**Exercise prompt:** The entire listing below needs to be transcribed word for word.
-.-.-
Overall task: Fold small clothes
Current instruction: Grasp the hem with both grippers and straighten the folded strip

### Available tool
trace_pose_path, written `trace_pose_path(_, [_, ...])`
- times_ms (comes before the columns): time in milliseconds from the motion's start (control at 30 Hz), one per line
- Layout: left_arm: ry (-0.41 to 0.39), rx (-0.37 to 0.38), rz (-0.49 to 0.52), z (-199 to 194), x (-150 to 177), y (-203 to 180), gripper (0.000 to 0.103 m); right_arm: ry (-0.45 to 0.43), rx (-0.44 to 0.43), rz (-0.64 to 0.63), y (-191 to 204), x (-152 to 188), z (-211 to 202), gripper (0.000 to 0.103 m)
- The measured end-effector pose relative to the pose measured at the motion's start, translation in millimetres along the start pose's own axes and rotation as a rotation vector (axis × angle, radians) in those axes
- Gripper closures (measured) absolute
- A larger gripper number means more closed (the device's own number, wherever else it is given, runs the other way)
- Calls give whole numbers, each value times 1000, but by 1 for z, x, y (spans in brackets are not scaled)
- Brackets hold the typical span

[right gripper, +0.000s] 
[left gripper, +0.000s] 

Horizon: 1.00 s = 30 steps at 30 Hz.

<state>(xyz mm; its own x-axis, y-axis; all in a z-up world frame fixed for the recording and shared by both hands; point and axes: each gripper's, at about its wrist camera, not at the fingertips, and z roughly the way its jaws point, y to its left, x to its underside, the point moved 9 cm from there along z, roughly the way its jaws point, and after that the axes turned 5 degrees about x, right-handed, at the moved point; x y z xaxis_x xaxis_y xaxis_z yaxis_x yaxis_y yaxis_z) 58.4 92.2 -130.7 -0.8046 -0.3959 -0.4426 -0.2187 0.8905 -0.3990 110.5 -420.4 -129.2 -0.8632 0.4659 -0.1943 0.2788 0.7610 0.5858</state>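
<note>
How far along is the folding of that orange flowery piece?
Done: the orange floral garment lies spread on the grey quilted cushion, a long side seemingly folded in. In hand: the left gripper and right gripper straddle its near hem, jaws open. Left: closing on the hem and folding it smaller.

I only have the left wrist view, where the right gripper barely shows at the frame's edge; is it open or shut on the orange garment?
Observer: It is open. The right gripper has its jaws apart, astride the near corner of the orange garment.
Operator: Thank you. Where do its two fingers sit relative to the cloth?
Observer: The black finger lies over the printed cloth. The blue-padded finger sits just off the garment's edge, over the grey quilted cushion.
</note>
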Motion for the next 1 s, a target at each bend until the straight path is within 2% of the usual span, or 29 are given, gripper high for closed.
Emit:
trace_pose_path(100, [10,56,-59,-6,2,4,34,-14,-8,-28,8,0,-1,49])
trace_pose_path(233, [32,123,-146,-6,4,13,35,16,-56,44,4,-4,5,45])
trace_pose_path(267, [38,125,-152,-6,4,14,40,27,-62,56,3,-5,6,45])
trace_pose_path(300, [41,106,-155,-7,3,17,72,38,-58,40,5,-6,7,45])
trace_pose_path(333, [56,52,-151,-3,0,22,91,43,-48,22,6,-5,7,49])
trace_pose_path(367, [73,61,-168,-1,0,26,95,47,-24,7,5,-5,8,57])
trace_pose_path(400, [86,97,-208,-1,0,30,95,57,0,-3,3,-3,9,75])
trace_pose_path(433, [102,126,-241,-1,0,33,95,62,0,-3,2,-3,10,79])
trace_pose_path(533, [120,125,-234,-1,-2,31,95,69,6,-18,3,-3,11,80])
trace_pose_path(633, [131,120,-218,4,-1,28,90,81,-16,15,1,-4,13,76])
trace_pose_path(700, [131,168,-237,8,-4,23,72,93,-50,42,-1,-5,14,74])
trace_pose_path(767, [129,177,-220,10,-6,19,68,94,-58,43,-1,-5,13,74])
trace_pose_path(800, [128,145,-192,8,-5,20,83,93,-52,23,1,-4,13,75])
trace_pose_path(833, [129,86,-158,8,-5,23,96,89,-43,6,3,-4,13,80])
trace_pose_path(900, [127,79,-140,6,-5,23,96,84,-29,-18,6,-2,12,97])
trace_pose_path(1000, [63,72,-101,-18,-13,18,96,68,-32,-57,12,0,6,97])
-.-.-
**Output of the exercise:**
Overall task: Fold small clothes
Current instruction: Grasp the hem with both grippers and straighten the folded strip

### Available tool
trace_pose_path, written `trace_pose_path(_, [_, ...])`
- times_ms (comes before the columns): time in milliseconds from the motion's start (control at 30 Hz), one per line
- Layout: left_arm: ry (-0.41 to 0.39), rx (-0.37 to 0.38), rz (-0.49 to 0.52), z (-199 to 194), x (-150 to 177), y (-203 to 180), gripper (0.000 to 0.103 m); right_arm: ry (-0.45 to 0.43), rx (-0.44 to 0.43), rz (-0.64 to 0.63), y (-191 to 204), x (-152 to 188), z (-211 to 202), gripper (0.000 to 0.103 m)
- The measured end-effector pose relative to the pose measured at the motion's start, translation in millimetres along the start pose's own axes and rotation as a rotation vector (axis × angle, radians) in those axes
- Gripper closures (measured) absolute
- A larger gripper number means more closed (the device's own number, wherever else it is given, runs the other way)
- Calls give whole numbers, each value times 1000, but by 1 for z, x, y (spans in brackets are not scaled)
- Brackets hold the typical span

[right gripper, +0.000s] 
[left gripper, +0.000s] 

Horizon: 1.00 s = 30 steps at 30 Hz.

<state>(xyz mm; its own x-axis, y-axis; all in a z-up world frame fixed for the recording and shared by both hands; point and axes: each gripper's, at about its wrist camera, not at the fingertips, and z roughly the way its jaws point, y to its left, x to its underside, the point moved 9 cm from there along z, roughly the way its jaws point, and after that the axes turned 5 degrees about x, right-handed, at the moved point; x y z xaxis_x xaxis_y xaxis_z yaxis_x yaxis_y yaxis_z) 58.4 92.2 -130.7 -0.8046 -0.3959 -0.4426 -0.2187 0.8905 -0.3990 110.5 -420.4 -129.2 -0.8632 0.4659 -0.1943 0.2788 0.7610 0.5858</state>
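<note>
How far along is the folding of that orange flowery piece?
Done: the orange floral garment lies spread on the grey quilted cushion, a long side seemingly folded in. In hand: the left gripper and right gripper straddle its near hem, jaws open. Left: closing on the hem and folding it smaller.

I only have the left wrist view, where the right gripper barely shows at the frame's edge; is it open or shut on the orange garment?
Observer: It is open. The right gripper has its jaws apart, astride the near corner of the orange garment.
Operator: Thank you. Where do its two fingers sit relative to the cloth?
Observer: The black finger lies over the printed cloth. The blue-padded finger sits just off the garment's edge, over the grey quilted cushion.
</note>
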Motion for the next 1 s, a target at each bend until the straight path is within 2% of the usual span, or 29 are given, gripper high for closed.
Emit:
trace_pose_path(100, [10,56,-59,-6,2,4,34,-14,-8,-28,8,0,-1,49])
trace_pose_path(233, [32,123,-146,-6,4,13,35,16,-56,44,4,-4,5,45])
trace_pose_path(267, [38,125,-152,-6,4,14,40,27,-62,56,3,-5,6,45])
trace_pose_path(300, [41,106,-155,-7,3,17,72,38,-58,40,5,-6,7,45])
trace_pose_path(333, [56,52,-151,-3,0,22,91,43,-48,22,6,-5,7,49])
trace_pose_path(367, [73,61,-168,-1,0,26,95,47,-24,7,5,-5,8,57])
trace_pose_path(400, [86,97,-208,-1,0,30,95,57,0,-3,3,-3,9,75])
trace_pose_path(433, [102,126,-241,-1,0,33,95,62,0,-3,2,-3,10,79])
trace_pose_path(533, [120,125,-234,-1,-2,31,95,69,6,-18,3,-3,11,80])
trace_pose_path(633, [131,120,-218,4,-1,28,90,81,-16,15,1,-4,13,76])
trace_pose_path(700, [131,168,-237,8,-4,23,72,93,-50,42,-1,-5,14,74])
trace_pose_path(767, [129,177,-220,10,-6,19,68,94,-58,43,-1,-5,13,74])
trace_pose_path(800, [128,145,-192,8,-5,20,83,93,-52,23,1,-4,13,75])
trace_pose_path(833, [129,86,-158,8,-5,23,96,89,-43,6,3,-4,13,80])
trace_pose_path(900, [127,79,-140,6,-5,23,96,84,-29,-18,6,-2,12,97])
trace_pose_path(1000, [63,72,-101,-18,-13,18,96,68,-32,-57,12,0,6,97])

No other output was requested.